Vi ricordate la controversa copertina di “I Get Wet”? Esattamente vent’anni fa, Andrew W.K. si presentava al mondo col volto tumefatto e il naso grondante sangue. Un’immagine di grande impatto ““ violenta se non addirittura scioccante, visto che alcuni ci videro un implicito elogio al consumo di cocaina ““ destinata a diventare il simbolo di un cantante che, in costante bilico tra la farsa e il mistero, ha attraversato gli ultimi due decenni in maniera silenziosa e alquanto anonima, disattendendo le promesse dell’esordio targato 2001.

Nessuna festa eterna per l’esaltatissimo polistrumentista statunitense: l’eco del suo hard rock chiassoso, esagerato ma estremamente melodico si è spenta lentamente, nell’indifferenza del pubblico e della critica. Le recensioni quasi sempre negative, le vendite tutt’altro che entusiasmanti, gli esperimenti inconcludenti (lo strumentale “55 Cadillac”) o bizzarri (una collaborazione con i Current 93), la conduzione di un reality show su Cartoon Network e, tanto per non farsi mancare nulla, la scoperta della new age e dell’opinabile arte dei discorsi motivazionali: negli anni successivi al botto di “I Get Wet” il rapporto tra Andrew W.K. e la musica è stato a fasi alterne scomodo, disinteressato o del tutto assente (vedi il lunghissimo silenzio discografico tra il 2009 e il 2018).

La fiamma dell’ispirazione però sembra essersi riaccesa da qualche tempo a questa parte; “God Is Partying” è finalmente tra noi, pronto a cancellare via la delusione per il precedente “You’re Not Alone” e ad aprire una nuova fase nella carriera del campione del party selvaggio. L’album di debutto per la prestigiosissima Napalm Records segna un vistoso passo in avanti nella carriera di Andrew W.K., quasi irriconoscibile nelle vesti di artista maturo, poliedrico e persino virtuoso – considerando i notevoli miglioramenti nelle performance vocali.

La voglia matta di fare festa c’è ancora, ma non è più il solo e unico elemento alla base di una formula hard rock che, nonostante l’assenza di guizzi creativi, è diventata veramente molto ricca. Anche troppo, se proprio vogliamo esser sinceri: il profluvio di sintetizzatori che immerge in atmosfere kitsch, sinfoniche e barocche tanti brani della lista (“No One To Know”, “I Made It”, “And Then We Blew Apart” e “Stay True To Your Heart”) alla lunga può risultare più stucchevole che divertente.

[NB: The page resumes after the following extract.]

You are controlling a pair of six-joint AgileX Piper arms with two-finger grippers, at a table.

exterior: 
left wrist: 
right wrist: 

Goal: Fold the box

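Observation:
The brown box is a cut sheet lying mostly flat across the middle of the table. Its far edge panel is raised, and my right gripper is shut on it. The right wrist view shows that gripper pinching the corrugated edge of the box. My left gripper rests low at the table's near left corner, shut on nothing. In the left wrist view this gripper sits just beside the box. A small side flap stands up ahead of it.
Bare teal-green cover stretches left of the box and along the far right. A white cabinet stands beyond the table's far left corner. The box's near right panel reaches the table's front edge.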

Sorprende invece la qualità  di canzoni come “Everybody Sins”, “My Tower” e “Remember Your Oath”, in cui Andrew W.K. riesce a dare una lettura moderna e coinvolgente delle scintillanti e ultra-melodiche sonorità  AOR/hard rock degli anni ’80 senza mai scadere nel cattivo gusto o rinunciare a quelle trame elettroniche che, nel bene o nel male, attraversano tutti i cinquantadue minuti di “God Is Partying”.

Le troviamo anche nelle due canzoni più pesanti, aggressive e metalliche del disco, ovvero la stranamente museiana “Babalon” e la cattivissima “I’m In Heaven”, entrambe sorrette da riffoni da manuale. Si poteva fare di meglio? Indubbiamente sì. L’impressione generale è che Andrew W.K., dopo anni di inattività  o lavori di basso profilo, sia ancora nel pieno di un processo di riscoperta della propria musica. Un percorso che lo sta inesorabilmente allontanando dal mood esagerato, festaiolo e caciarone degli esordi. La fase di transizione è in atto.